Apart from the images, output the data below exactly.

Stored items from a collection:
────────────────────────────────────────
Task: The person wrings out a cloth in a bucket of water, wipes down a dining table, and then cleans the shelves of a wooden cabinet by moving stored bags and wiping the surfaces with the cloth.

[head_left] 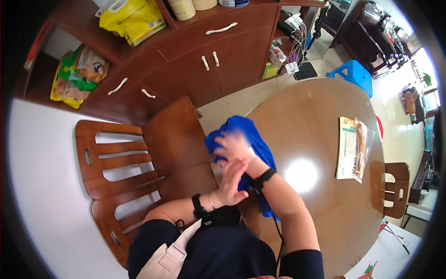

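A crumpled blue cloth (239, 123), perhaps a garment, lies over the near left edge of the brown table and trails down toward my body. My right hand (236, 148) is over this cloth, smeared by motion, with its fingers spread apart to the left. Whether it presses on the fabric, I cannot tell. Just below it is my left hand (230, 183), fingers stretched out and thumb apart, holding nothing. Its fingertips are close to the right wrist; contact is unclear. Both wrists wear black bands.
Two wooden chairs (109, 162) stand at the left, against the table. Drawered cabinets (186, 69) run along the far side. On the table's right lies a flat printed packet (347, 149) beside clear plastic. A blue stool (355, 76) stands beyond the table.
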### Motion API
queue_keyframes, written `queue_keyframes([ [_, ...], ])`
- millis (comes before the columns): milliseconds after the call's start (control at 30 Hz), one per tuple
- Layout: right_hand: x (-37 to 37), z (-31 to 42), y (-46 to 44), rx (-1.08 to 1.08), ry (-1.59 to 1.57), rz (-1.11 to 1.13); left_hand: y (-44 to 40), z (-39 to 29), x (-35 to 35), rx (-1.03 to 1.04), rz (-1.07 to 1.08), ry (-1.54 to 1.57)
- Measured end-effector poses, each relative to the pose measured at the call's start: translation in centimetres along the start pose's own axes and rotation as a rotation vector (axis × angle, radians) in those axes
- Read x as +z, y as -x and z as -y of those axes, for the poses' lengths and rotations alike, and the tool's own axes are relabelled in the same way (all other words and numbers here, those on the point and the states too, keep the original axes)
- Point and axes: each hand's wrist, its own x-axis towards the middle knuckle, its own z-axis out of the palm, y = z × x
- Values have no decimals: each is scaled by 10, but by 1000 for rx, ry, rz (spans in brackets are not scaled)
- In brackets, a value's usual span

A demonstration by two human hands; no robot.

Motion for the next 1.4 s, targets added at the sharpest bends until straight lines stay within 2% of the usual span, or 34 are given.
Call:
queue_keyframes([
  [33,-3,-26,-14,107,78,72,-11,13,-7,-54,-20,-5],
  [100,-27,-79,-22,386,128,36,-26,42,-21,-170,-32,-66],
  [233,-55,-170,27,724,317,-186,-39,88,-26,-427,-95,-121],
  [300,-63,-188,55,895,395,-225,-51,92,-30,-435,-92,-122],
  [367,-65,-174,65,898,367,-176,-71,84,-35,-283,-82,-138],
  [433,-64,-128,67,796,238,-134,-94,67,-30,-138,-75,-96],
  [567,-41,-17,71,458,-98,-100,-137,32,11,32,92,-40],
  [600,-32,2,82,397,-206,20,-147,21,28,32,186,-30],
  [633,-34,12,97,316,-360,-64,-156,10,46,30,281,-25],
  [700,-53,18,139,449,-298,-67,-172,-10,86,158,468,-110],
  [833,-105,41,269,1062,18,-173,-190,-41,175,346,714,-254],
  [967,-117,121,421,1540,262,-186,-215,-73,259,574,854,-422],
  [1033,-115,167,485,1794,355,-159,-230,-88,289,564,893,-532],
  [1100,-106,216,566,1983,434,-263,-248,-98,307,465,875,-517],
  [1167,-93,264,654,2193,577,-258,-262,-80,342,156,758,-435],
  [1233,-98,262,692,2772,633,-145,-286,-73,359,121,571,-425],
  [1267,-93,250,702,2780,630,-147,-294,-72,366,170,520,-462],
  [1300,-84,228,714,2645,706,-101,-300,-76,376,179,525,-460],
  [1367,-79,178,735,2372,832,-5,-306,-89,390,479,509,-502],
  [1400,-101,135,676,2156,828,-70,-306,-109,394,570,546,-499],
])
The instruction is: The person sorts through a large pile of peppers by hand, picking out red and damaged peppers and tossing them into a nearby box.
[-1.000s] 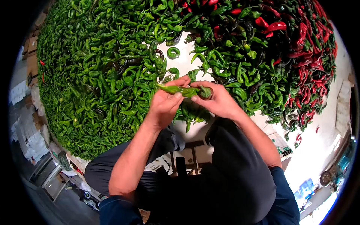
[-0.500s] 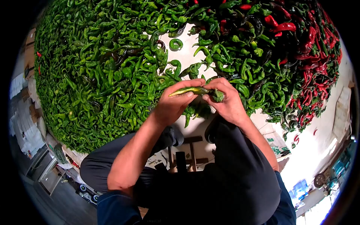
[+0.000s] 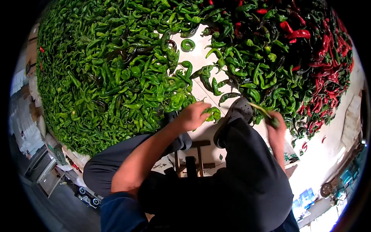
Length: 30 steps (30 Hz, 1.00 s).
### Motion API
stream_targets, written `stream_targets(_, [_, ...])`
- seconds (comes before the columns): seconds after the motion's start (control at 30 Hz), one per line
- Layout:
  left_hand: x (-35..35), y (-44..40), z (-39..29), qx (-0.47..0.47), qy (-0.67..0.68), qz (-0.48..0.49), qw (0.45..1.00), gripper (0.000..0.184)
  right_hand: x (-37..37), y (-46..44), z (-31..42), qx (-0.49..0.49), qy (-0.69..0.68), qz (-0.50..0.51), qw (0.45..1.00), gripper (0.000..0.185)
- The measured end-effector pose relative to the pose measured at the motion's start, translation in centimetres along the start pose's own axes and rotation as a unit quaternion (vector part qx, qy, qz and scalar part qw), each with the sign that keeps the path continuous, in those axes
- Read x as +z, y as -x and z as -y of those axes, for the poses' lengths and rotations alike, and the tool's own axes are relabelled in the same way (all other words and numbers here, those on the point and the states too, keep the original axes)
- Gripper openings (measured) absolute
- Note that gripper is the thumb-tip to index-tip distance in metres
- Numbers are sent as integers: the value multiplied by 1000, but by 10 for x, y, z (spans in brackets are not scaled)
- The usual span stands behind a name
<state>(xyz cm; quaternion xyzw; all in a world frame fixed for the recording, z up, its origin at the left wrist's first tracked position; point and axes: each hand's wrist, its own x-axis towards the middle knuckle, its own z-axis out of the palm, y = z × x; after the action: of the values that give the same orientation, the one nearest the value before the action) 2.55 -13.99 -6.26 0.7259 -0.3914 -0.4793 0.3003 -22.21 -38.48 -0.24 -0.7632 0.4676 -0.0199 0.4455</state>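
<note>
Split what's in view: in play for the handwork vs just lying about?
In play:
- Right hand, holding a yellow-green pepper
- Left hand, beside a green pepper; grip unclear
- Green pepper pile
- Red peppers, probably

Lying about, by the look of it:
- Cardboard boxes, left edge
- Printed sheet
- Wheel, lower right

Left sleeve, seven o'clock: short, dark navy. Right sleeve, between four and five: matching navy. Trousers, four to eight: charcoal to black, plain, creased. Right shoe, three o'clock: dark clog, small round holes. Left hand, right hand: bare.
</note>
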Motion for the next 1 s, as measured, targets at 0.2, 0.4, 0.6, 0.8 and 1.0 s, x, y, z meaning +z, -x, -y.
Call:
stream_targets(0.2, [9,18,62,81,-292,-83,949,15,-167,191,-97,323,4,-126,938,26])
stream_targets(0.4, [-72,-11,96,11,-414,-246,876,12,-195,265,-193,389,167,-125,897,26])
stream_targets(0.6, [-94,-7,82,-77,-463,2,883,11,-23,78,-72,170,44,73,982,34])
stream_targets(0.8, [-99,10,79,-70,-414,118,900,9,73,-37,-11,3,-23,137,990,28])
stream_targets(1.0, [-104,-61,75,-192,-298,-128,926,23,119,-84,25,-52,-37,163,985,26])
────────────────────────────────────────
Solution to the problem:
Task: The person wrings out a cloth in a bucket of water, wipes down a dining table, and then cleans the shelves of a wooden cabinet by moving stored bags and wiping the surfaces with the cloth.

[head_left] 

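A crumpled blue cloth (239, 123), perhaps a garment, lies over the near left edge of the brown table and trails down toward my body. My right hand (236, 148) is over this cloth, smeared by motion, with its fingers spread apart to the left. Whether it presses on the fabric, I cannot tell. Just below it is my left hand (230, 183), fingers stretched out and thumb apart, holding nothing. Its fingertips are close to the right wrist; contact is unclear. Both wrists wear black bands.
Two wooden chairs (109, 162) stand at the left, against the table. Drawered cabinets (186, 69) run along the far side. On the table's right lies a flat printed packet (347, 149) beside clear plastic. A blue stool (355, 76) stands beyond the table.
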### Motion API
queue_keyframes, written `queue_keyframes([ [_, ...], ])`
- millis (comes before the columns): milliseconds after the call's start (control at 30 Hz), one per tuple
- Layout: right_hand: x (-37 to 37), z (-31 to 42), y (-46 to 44), rx (-1.08 to 1.08), ry (-1.59 to 1.57), rz (-1.11 to 1.13); left_hand: y (-44 to 40), z (-39 to 29), x (-35 to 35), rx (-1.03 to 1.04), rz (-1.07 to 1.08), ry (-1.54 to 1.57)
- Measured end-effector poses, each relative to the pose measured at the call's start: translation in centimetres along the start pose's own axes and rotation as a rotation vector (axis × angle, radians) in those axes
- Read x as +z, y as -x and z as -y of those axes, for the poses' lengths and rotations alike, and the tool's own axes are relabelled in the same way (all other words and numbers here, those on the point and the states too, keep the original axes)
- Point and axes: each hand's wrist, its own x-axis towards the middle knuckle, its own z-axis out of the palm, y = z × x
- Values have no decimals: each is scaled by 10, but by 1000 for rx, ry, rz (spans in brackets are not scaled)
- In brackets, a value's usual span

A demonstration by two human hands; no robot.

Motion for the next 1.4 s, targets added at the sharpest bends until straight lines stay within 2% of the usual span, or 34 are given.
Call:
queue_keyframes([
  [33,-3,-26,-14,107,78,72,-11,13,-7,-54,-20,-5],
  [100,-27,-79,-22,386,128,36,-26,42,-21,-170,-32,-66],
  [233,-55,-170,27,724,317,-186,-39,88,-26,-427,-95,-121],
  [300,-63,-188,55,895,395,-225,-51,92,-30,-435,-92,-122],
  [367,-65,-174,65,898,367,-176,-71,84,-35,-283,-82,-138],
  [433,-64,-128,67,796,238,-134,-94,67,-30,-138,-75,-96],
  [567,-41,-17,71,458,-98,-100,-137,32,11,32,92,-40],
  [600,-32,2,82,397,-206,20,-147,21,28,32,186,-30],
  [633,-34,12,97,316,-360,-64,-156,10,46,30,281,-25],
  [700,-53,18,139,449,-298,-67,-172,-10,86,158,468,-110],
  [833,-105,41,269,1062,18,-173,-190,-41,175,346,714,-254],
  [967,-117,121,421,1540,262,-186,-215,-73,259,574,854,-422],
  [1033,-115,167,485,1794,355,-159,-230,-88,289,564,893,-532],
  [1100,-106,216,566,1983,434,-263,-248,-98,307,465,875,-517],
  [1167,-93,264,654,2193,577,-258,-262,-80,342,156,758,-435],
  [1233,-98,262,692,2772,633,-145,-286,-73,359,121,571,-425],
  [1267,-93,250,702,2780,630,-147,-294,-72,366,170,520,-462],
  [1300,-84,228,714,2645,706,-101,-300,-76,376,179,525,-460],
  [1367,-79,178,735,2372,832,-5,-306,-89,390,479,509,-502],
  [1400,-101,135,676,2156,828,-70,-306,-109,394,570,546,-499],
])
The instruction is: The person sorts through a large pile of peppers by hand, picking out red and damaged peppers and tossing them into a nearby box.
[-1.000s] 
[-0.500s] 
[+0.000s] 
Length: 30 steps (30 Hz, 1.00 s).
### Motion API
stream_targets, written `stream_targets(_, [_, ...])`
- seconds (comes before the columns): seconds after the motion's start (control at 30 Hz), one per line
- Layout:
  left_hand: x (-35..35), y (-44..40), z (-39..29), qx (-0.47..0.47), qy (-0.67..0.68), qz (-0.48..0.49), qw (0.45..1.00), gripper (0.000..0.184)
  right_hand: x (-37..37), y (-46..44), z (-31..42), qx (-0.49..0.49), qy (-0.69..0.68), qz (-0.50..0.51), qw (0.45..1.00), gripper (0.000..0.185)
- The measured end-effector pose relative to the pose measured at the motion's start, translation in centimetres along the start pose's own axes and rotation as a unit quaternion (vector part qx, qy, qz and scalar part qw), each with the sign that keeps the path continuous, in those axes
- Read x as +z, y as -x and z as -y of those axes, for the poses' lengths and rotations alike, and the tool's own axes are relabelled in the same way (all other words and numbers here, those on the point and the states too, keep the original axes)
- Gripper openings (measured) absolute
- Note that gripper is the thumb-tip to index-tip distance in metres
- Numbers are sent as integers: the value multiplied by 1000, but by 10 for x, y, z (spans in brackets are not scaled)
- The usual span stands behind a name
<state>(xyz cm; quaternion xyzw; all in a world frame fixed for the recording, z up, its origin at the left wrist's first tracked position; point and axes: each hand's wrist, its own x-axis towards the middle knuckle, its own z-axis out of the palm, y = z × x; after the action: of the values that give the same orientation, the one nearest the value before the action) 2.55 -13.99 -6.26 0.7259 -0.3914 -0.4793 0.3003 -22.21 -38.48 -0.24 -0.7632 0.4676 -0.0199 0.4455</state>
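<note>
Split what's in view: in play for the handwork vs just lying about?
In play:
- Right hand, holding a yellow-green pepper
- Left hand, beside a green pepper; grip unclear
- Green pepper pile
- Red peppers, probably

Lying about, by the look of it:
- Cardboard boxes, left edge
- Printed sheet
- Wheel, lower right

Left sleeve, seven o'clock: short, dark navy. Right sleeve, between four and five: matching navy. Trousers, four to eight: charcoal to black, plain, creased. Right shoe, three o'clock: dark clog, small round holes. Left hand, right hand: bare.
</note>
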Motion for the next 1 s, as measured, targets at 0.2, 0.4, 0.6, 0.8 and 1.0 s, x, y, z meaning +z, -x, -y.
Call:
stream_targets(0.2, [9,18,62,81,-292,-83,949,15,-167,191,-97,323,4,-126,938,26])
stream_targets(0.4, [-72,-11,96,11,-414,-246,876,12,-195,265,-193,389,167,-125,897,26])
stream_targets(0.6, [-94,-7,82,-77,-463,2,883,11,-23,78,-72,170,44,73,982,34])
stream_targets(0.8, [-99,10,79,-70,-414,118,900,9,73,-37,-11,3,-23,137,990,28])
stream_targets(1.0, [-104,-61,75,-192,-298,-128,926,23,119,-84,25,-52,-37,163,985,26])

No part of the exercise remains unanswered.